The packed auditorium and busy stands at the aptly titled Sea of Opportunity Southern North Sea energy conference in Norwich yesterday was testament to the many businesses hoping to capitalise on the industry.
But while there was a real buzz and optimism about the future of the industry in this region, conference chairman John Westwood warned energy bills were set to double as speakers voiced concerns about the rising costs of oil and gas production, and a need for more support from the government.
Chief executive of gas industry body Oil and Gas UK Malcolm Webb called for changes in this month’s budget to the fiscal regime for the industry after the body’s activity survey published this week recorded an 18pc decline in oil and gas production in 2011, rising to 20pc for gas.
He said that while figures showed capital expenditure had increased, it was due to a small number of large projects.
He said the UK continental shelf still had the potential to deliver up to 24bn more barrels of oil and gas, but the current system would only unlock 10bn of those.
He called for a new contract to provide certainty about a continuation of decomissioning tax relief and a change to the tax regime known as the “field allowance scheme” which he said would unlock £20bn of investment.
“We need to do something about exploration levels,” he said. “We have got to do something to increase the pace of this.”
He said more meaty projects were going ahead, but the more typical work was not coming through.
Mr Westwood – who founded energy consultancy company Douglas-Westwood – spoke of the importance of offshore energy to the country’s energy security in the future.
But, like others in the gas industry, he warned of the increasing costs of production.
“It takes more and more money to produce less and less oil,” he said.
Mr Westwood said that at the same time as oil and gas were becoming more expensive to produce, the offshore wind sector was being developed.
“Energy bills are going to double. This is a reality. The UK has to replace its coal and nuclear stations. Coal stations will be outside the requirements for emissions,” he said.
When you added that cost together, he said, it was around £130bn and a further £60bn would have to be spent upgrading the national grid for the new mix. Mr Westwood said the challenge was to get costs down – and that had already been seen in the cost of solar panels.
“We have also seen some improvement in offshore wind costs. But this is a real technical challenge. How do we reduce the cost of renewables?” he said.
Mr Westwood said it was impossible to think of a scenario that did not include nuclear, despite the recent disaster in Japan.
The conference also highlighted the huge opportunities for the wind industry, with sessions for delegates to meet people involved in potential new wind contracts.

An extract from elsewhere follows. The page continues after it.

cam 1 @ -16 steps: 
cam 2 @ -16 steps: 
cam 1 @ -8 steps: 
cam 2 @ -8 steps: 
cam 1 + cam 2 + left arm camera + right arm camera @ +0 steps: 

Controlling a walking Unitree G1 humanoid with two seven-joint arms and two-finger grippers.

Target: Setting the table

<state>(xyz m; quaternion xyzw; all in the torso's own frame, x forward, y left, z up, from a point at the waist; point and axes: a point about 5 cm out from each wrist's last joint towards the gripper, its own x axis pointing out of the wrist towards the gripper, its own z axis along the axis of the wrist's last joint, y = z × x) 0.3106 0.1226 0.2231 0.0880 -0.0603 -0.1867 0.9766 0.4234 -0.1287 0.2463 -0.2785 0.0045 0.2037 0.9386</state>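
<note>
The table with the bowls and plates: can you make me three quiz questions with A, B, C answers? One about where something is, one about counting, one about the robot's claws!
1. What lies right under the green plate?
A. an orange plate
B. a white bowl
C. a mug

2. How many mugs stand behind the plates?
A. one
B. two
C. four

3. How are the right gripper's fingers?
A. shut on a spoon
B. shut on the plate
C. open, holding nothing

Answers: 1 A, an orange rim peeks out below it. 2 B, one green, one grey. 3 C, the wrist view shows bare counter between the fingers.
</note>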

But Mohr Rainer, the vice president of sales at the world’s second largest wind turbine manufacturer, REpower, said his company was ready to build its new generation of 6MW wind turbines now and that before any announcement about building a factory in the UK, it would need orders on its books.
He said that they would look at turbine production in the UK if they had a five-year assurance of turbines which could produce up to 500 MW.
“That is what a company of our size needs,” he said.
“We have to have the commitment. We need to build up a sound order book before announcing a production site in the UK.”
The firm currently has a factory in Germany which can produce 120 turbines a year.
But other speakers were more upbeat about the potential for this region.
Keith Tucker, decommissioning manager at Perenco, which has its UK operations base in Great Yarmouth, spoke about the successful decommissioning of the Wellend platform.
He said that with 200 Southern North Sea installations there would be between £4bn and £5bn of decommissioning work in the coming decades.
He said that it was well within the region’s capability to get its share of the £4bn or £5bn, with its proximity to the fields and experience in the oil and gas sector.
He said that it could also become an export hub for the industry.
Around 21pc of the cost of the Wellend decommissioning project –which amounted to £7.5m – had stayed in East Anglia, with 66pc going to non East Anglia based companies in the UK and a further 13pc going out of the country.
“It was on our doorstep and the client was a client who likes to use local industry,” he said.
But he said that the Eastern region could potentially win 40pc to 50pc of that sort of business.
Keynote speaker Lord Browne – who was unable to be at the conference – spoke via video link.
The experienced industry figure and former BP chairman said that he had never felt more optimistic about the opportunities in the energy industry.
While there are concerns within the industry, it is one that adapts and innovates and for the 300 people at the Norwich event yesterday, the prevailing view was that in what is a new dawn for the energy sector in this region there really is a sea of opportunity.